▽

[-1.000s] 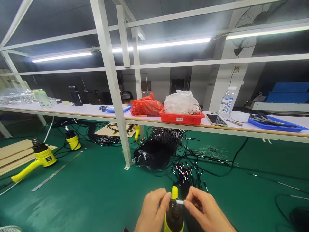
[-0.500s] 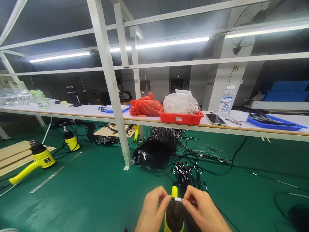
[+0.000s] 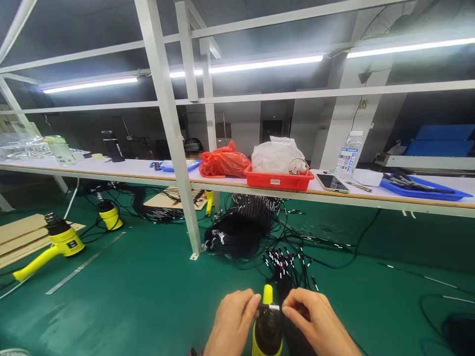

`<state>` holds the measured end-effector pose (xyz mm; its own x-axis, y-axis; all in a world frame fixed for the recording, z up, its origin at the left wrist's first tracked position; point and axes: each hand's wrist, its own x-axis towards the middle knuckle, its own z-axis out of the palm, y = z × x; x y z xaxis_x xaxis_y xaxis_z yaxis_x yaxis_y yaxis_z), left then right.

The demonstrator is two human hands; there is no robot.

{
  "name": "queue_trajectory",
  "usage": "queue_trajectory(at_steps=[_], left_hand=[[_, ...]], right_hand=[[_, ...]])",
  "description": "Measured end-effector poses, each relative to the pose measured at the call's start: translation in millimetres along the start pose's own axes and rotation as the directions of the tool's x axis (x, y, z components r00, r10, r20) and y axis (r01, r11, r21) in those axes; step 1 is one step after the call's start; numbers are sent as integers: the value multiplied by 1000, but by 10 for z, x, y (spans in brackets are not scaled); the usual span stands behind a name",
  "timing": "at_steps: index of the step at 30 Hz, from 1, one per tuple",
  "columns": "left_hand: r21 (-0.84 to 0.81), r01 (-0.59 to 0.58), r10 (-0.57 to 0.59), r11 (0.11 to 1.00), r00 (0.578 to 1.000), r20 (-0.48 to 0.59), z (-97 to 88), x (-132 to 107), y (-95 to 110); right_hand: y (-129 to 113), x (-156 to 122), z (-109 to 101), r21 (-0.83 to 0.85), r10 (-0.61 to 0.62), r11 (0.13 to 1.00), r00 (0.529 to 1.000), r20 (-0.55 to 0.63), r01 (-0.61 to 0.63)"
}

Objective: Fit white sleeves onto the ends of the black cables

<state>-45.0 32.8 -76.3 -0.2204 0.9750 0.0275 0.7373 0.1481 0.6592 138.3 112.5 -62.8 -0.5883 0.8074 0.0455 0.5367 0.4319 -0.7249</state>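
Fingertips (image 3: 256,299) of the left hand (image 3: 232,324) and right hand (image 3: 315,321) pinched narrowly on a white sleeve (image 3: 274,307), sleeve just above the dark nozzle of a yellow heat gun (image 3: 267,331) at 6 o'clock, white-marked black cables (image 3: 285,264) at 12 o'clock, coiled black cable (image 3: 233,237) farther out, green floor (image 3: 148,301) around

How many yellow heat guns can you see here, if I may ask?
4: a heat gun at far left, another behind it, a third under the bench, and a fourth between the left hand and right hand.
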Motion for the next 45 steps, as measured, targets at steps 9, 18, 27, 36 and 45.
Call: queue_trajectory(at_steps=[9, 18, 27, 36, 45], left_hand=[[-188, -17, 14, 982, 1000, -14, 45, 6, -50], [-68, -113, 100, 991, 981, -165, 255, 28, -298], [-150, -123, 103, 981, 986, -133, 139, 11, -155], [-155, -130, 106, 979, 982, -155, 157, 9, -201], [-70, -21, 7, 997, 981, -194, 205, 74, -283]], right_hand=[[50, -3, 29, 123, 4, 992, 999, -43, 1], [174, -40, 20, 0, 9, 1000, 1000, -7, -9], [78, -23, 53, 15, 24, 1000, 999, -24, -24], [16, -42, 70, 0, 14, 1000, 1000, -4, -14], [251, -17, 76, 138, 74, 988, 997, 15, -75]])
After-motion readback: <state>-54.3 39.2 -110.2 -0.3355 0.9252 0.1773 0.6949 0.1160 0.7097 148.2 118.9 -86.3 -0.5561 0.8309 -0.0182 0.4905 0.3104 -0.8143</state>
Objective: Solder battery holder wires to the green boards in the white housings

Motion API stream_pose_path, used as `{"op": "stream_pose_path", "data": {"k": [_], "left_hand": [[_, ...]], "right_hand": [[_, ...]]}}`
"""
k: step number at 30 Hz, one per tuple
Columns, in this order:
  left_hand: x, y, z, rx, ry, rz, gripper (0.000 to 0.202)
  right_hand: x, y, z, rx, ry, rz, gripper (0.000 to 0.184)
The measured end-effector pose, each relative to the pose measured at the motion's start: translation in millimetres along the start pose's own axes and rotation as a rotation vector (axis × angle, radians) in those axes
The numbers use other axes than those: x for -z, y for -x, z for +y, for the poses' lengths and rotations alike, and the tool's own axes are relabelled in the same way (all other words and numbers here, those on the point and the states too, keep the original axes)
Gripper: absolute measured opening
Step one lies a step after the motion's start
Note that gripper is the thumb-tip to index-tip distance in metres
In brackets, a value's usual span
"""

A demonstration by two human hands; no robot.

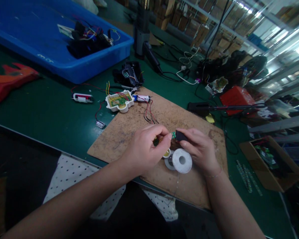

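Observation:
My left hand [148, 146] pinches a small green circuit board [173, 135] above the brown work board [114, 139]. My right hand [201, 147] grips a small black piece [180, 135] that meets the circuit board's right end; whether the two are joined cannot be told. A white spool [182, 161] of wire stands just below my hands. Partly hidden by my left fingers is a small round yellow-and-white part [166, 153]. Beyond my hands lies a white housing [126, 109] with a green board and wires, beside a cylindrical cell [142, 98] with red and black leads.
A blue tray [99, 64] with wired parts is at the back left, near orange-red clamps [15, 78]. Black housing parts [129, 73], a soldering iron [201, 107], a red box [235, 99] and a cardboard box [266, 169] surround the board. Cables cross the green table [62, 114].

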State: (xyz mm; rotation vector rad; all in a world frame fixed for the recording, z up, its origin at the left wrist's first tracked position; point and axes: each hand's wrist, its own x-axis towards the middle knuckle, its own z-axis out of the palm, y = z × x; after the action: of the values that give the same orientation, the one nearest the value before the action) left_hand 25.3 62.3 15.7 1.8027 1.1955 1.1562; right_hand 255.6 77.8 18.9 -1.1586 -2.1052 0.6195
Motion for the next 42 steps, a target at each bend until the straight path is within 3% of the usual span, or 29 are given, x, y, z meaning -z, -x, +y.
{"op": "stream_pose_path", "data": {"k": [6,11,14,19,25,29,33,37,42], "left_hand": [[2.8,-2,1,-0.045,-0.035,-0.073,0.019],[4.2,-3,0,0.012,0.015,-0.14,0.021],[4.0,-3,1,0.032,0.045,-0.174,0.021],[2.7,-1,2,-0.005,0.084,-0.21,0.022],[2.2,-1,6,0.027,0.095,-0.226,0.025],[2.3,-2,8,-0.046,0.027,-0.274,0.039],[5.6,0,5,-0.103,-0.056,-0.209,0.019],[12.7,6,-2,-0.157,-0.163,-0.102,0.032],[14.4,12,-5,-0.254,-0.26,-0.079,0.005]], "right_hand": [[5,1,0,0.012,0.04,-0.05,0.038],[12,-1,-6,-0.012,-0.025,-0.102,0.036],[8,1,-12,-0.078,-0.136,-0.04,0.032],[-7,3,-16,-0.258,-0.49,0.127,0.046],[-11,-3,-14,-0.236,-0.528,0.075,0.045],[-11,-2,-13,-0.208,-0.545,0.102,0.041],[-9,-1,-12,-0.256,-0.568,0.086,0.04],[-8,-1,-11,-0.26,-0.578,0.085,0.035],[-9,-1,-14,-0.248,-0.618,0.067,0.031]]}}
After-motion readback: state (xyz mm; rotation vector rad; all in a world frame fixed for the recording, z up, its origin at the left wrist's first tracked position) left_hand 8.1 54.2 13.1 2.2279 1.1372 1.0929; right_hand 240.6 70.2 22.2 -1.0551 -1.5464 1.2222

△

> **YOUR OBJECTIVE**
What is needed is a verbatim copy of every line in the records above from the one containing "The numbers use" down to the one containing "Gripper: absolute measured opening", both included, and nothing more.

> **WRITTEN SOLUTION**
The numbers use other axes than those: x for -z, y for -x, z for +y, for the poses' lengths and rotations alike, and the tool's own axes are relabelled in the same way (all other words and numbers here, those on the point and the states too, keep the original axes)
Gripper: absolute measured opening

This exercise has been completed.